§ What the task asks
For every line in the data below, check for the word "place", then state how many lines have it. Answer with the number only.

Top of Material to process

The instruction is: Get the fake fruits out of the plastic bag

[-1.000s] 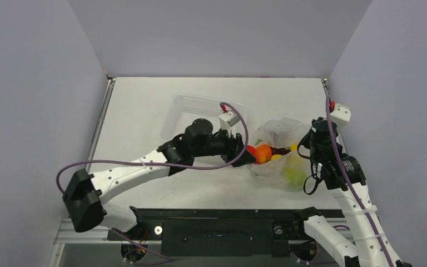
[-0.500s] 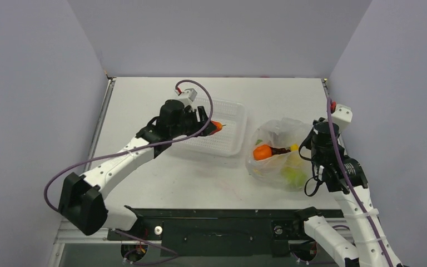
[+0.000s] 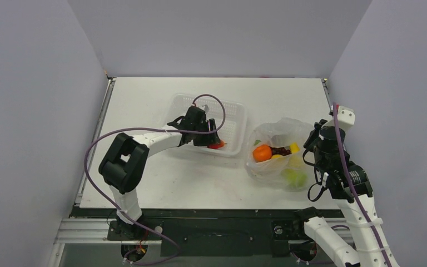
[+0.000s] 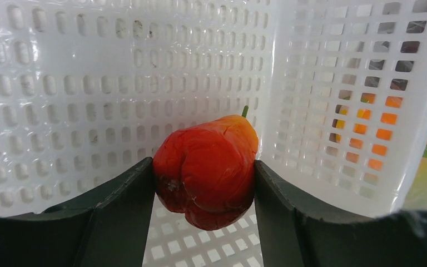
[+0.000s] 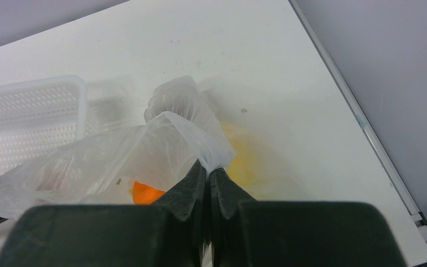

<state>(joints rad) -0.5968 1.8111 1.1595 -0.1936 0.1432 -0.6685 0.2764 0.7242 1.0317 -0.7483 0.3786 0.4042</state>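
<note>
My left gripper (image 3: 213,139) (image 4: 204,181) is shut on the small red fruit (image 4: 207,169) (image 3: 217,144), holding it just above the floor of the white perforated basket (image 3: 234,114) (image 4: 117,72), near its right wall. The clear plastic bag (image 3: 278,133) (image 5: 117,158) lies right of the basket with an orange (image 3: 262,152) (image 5: 144,193), dark grapes (image 3: 281,151), small yellow fruit (image 3: 294,148) and a green pear (image 3: 293,177) inside. My right gripper (image 3: 314,140) (image 5: 208,169) is shut on a pinched fold of the bag's rim.
The basket stands at the middle of the white table (image 3: 144,100). Grey walls close in three sides. A metal rail (image 3: 217,217) runs along the near edge by the arm bases.
The left arm carried the red fruit from the bag's mouth leftward, then lowered it into the basket's right side. The right gripper kept its hold on the bag.
</note>
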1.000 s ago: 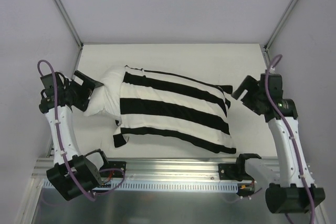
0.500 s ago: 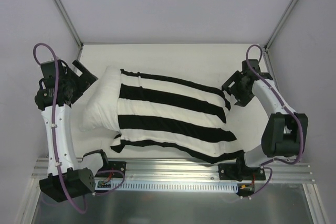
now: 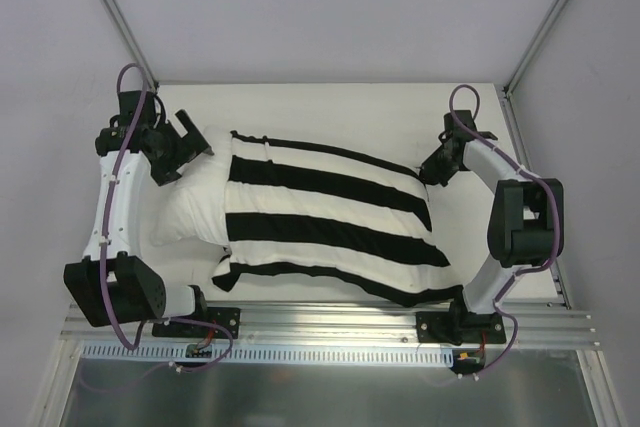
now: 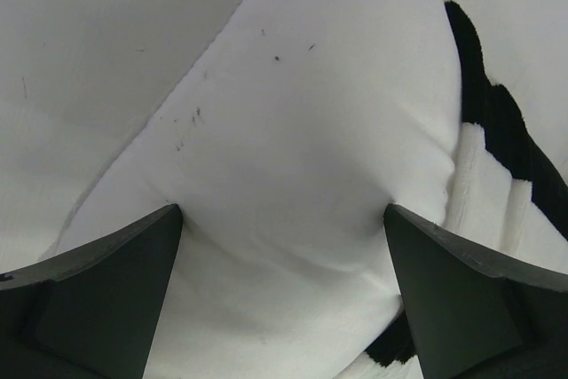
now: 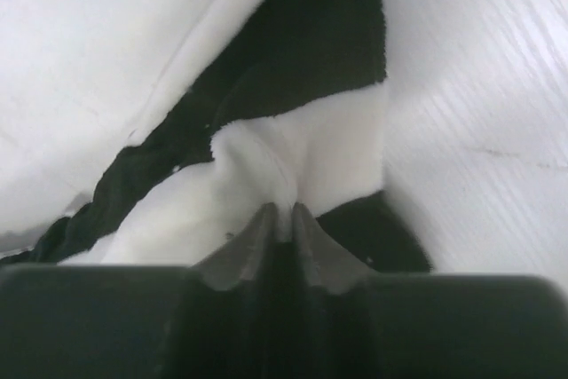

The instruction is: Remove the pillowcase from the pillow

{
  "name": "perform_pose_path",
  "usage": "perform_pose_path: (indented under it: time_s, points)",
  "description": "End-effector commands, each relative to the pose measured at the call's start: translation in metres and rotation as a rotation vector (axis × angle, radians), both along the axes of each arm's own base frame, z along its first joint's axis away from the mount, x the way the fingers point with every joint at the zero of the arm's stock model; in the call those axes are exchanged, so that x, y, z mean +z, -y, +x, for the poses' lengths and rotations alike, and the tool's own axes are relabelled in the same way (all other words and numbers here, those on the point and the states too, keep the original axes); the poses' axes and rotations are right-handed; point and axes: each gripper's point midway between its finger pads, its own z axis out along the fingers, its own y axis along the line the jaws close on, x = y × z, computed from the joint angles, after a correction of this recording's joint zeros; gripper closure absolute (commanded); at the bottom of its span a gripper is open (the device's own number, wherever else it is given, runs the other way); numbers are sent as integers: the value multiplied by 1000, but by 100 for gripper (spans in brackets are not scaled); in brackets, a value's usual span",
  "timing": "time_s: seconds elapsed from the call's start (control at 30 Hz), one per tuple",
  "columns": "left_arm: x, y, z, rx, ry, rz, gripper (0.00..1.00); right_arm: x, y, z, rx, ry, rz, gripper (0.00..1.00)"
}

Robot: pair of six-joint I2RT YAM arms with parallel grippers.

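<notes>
Limp black-and-white striped knit pillowcase (image 3: 320,217) should peel from its corner fold, which right gripper (image 5: 282,217) pinches shut; left gripper (image 4: 284,219) wide open, straddling squashy plain white pillow (image 4: 293,130).

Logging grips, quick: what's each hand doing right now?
Left hand: open, fingers either side of the bare pillow end, not clamped.
Right hand: closed on a fold of the pillowcase.
</notes>
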Motion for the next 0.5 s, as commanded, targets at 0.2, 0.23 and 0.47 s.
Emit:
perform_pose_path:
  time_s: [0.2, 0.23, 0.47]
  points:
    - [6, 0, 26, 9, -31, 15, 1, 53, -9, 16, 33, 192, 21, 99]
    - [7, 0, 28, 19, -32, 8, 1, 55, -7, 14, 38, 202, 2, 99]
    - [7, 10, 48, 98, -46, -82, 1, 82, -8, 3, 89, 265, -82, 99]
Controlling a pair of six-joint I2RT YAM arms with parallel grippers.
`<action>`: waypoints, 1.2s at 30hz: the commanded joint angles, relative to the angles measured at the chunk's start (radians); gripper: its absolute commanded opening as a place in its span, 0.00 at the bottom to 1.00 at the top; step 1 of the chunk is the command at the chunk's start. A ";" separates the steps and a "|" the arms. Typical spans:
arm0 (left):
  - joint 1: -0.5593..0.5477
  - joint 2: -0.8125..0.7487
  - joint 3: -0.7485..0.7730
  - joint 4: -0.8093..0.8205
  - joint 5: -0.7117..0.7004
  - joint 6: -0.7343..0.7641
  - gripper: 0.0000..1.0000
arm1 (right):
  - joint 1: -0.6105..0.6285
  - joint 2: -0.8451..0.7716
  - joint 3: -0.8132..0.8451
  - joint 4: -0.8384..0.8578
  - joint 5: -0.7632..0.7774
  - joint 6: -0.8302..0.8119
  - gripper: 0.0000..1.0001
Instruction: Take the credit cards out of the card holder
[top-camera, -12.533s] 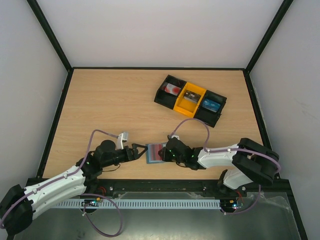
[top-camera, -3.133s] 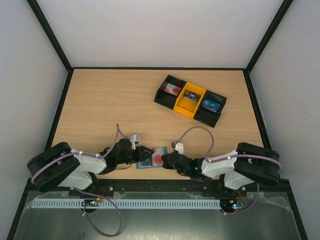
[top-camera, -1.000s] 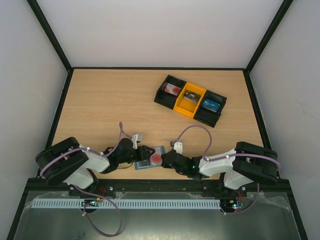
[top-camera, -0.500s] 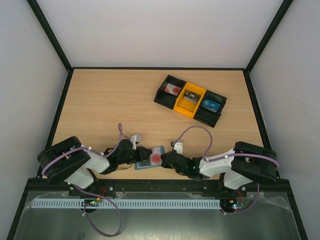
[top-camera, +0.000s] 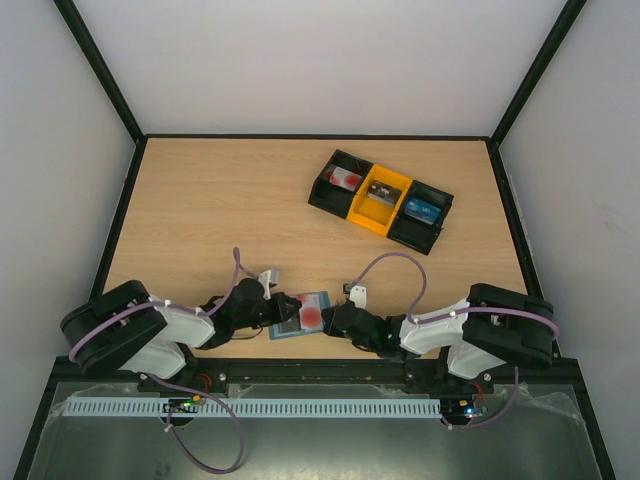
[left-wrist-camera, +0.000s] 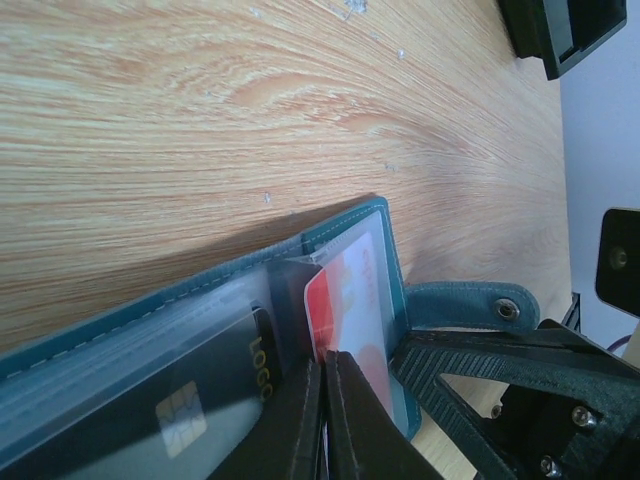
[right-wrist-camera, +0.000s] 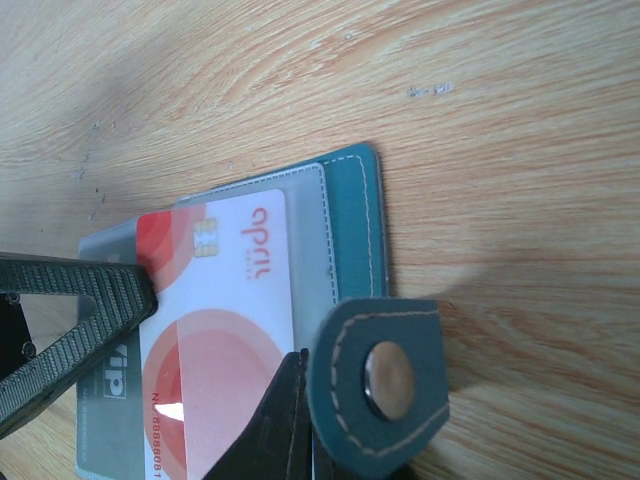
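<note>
The dusty-blue card holder (top-camera: 318, 298) lies open near the table's front edge, between the two arms. A white credit card with red marks (right-wrist-camera: 220, 300) sticks partly out of its clear pocket. In the left wrist view my left gripper (left-wrist-camera: 325, 362) is shut on the near edge of that white card (left-wrist-camera: 350, 295). A dark grey card (left-wrist-camera: 195, 405) sits in the pocket beside it. My right gripper (right-wrist-camera: 302, 362) is shut on the holder at its closing tab (right-wrist-camera: 385, 385), which covers the fingertips. From above, the left gripper (top-camera: 293, 306) and the right gripper (top-camera: 333, 318) meet over the holder.
A black-and-yellow three-bin tray (top-camera: 366, 215) stands at the back right, a small item in each bin; its corner (left-wrist-camera: 560, 35) shows in the left wrist view. Black frame rails border the wooden table (top-camera: 220, 210). Both arms are folded low along the front edge.
The left gripper's jaws have closed on the white card's edge, and the left arm has shifted slightly. The right arm and the holder have barely moved.
</note>
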 joint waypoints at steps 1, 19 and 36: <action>-0.004 -0.039 -0.009 -0.055 -0.029 0.018 0.03 | 0.005 0.007 -0.041 -0.108 -0.004 0.017 0.02; 0.007 -0.165 0.023 -0.222 -0.013 0.044 0.03 | 0.005 -0.068 0.002 -0.109 -0.012 -0.024 0.03; 0.007 -0.150 0.032 -0.218 -0.018 0.029 0.03 | 0.006 0.058 0.117 -0.085 0.027 -0.091 0.03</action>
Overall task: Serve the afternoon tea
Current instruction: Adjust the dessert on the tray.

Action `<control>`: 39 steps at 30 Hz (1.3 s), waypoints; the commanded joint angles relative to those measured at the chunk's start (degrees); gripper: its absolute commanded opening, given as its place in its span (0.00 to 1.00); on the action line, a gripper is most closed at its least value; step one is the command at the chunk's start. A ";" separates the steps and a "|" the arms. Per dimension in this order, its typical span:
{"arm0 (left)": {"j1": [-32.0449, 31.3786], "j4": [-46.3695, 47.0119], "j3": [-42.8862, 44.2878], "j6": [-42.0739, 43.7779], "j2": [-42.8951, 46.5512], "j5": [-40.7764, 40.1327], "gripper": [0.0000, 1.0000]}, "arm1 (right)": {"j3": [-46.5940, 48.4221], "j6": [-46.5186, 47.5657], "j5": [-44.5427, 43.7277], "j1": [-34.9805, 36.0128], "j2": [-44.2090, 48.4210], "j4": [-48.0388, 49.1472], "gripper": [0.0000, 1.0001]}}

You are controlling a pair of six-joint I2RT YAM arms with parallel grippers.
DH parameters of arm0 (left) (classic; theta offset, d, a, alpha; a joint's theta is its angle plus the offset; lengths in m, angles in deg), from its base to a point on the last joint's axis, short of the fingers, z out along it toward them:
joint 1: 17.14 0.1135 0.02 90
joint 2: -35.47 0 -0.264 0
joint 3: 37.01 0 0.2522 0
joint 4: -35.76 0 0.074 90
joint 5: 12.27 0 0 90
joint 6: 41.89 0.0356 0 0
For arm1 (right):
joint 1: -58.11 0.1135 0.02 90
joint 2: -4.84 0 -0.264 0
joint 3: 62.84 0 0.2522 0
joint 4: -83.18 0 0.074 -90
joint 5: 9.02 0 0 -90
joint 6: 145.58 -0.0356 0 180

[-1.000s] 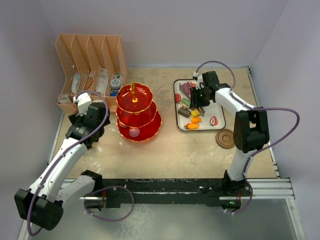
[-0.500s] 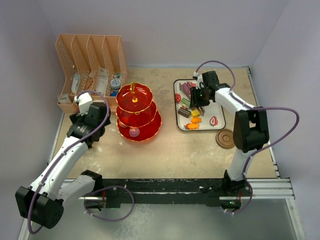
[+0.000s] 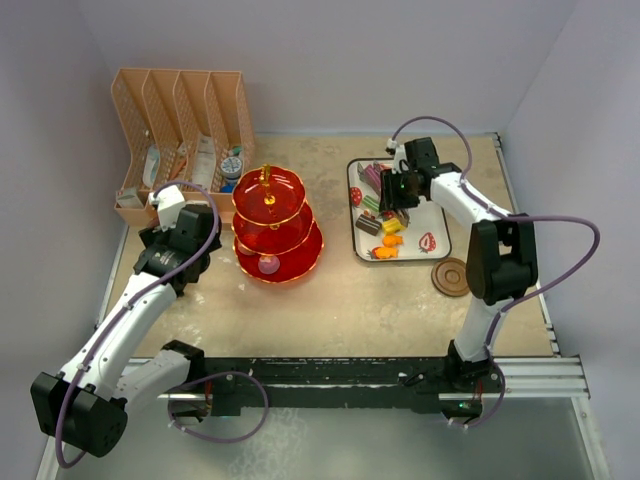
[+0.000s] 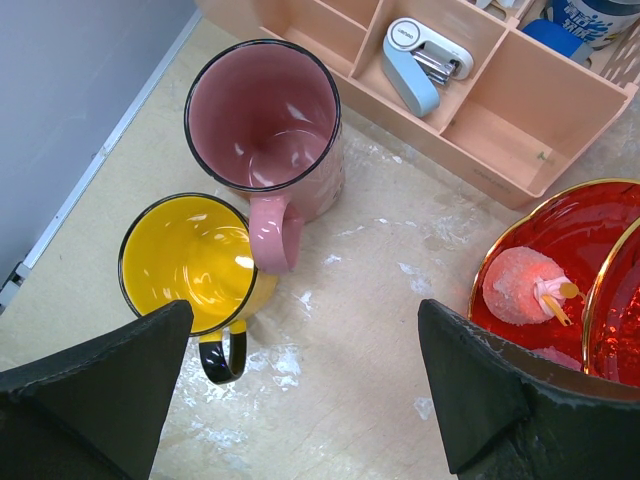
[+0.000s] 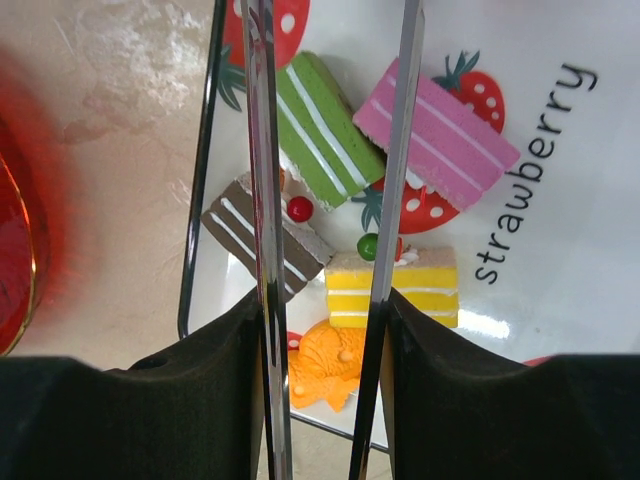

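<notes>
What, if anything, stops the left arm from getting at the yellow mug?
Probably nothing, so likely yes. Its end effector hangs open just above the yellow mug, with nothing lying over it. Only the pink mug stands close beside, which might crowd one finger.

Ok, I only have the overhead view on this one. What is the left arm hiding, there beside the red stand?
Observer: Two mugs side by side, a tall pink mug and a yellow mug, both upright and empty.
Operator: Is the left gripper on either one?
Observer: No. The left gripper is open with nothing between its fingers, short of both mugs.
Operator: And the right one, over the tray?
Observer: The right gripper is shut on metal tongs, whose arms reach out over the cakes on the tray. The tips are out of frame.
</notes>
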 commanded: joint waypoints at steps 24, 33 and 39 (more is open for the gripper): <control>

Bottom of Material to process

§ Solution for this task
2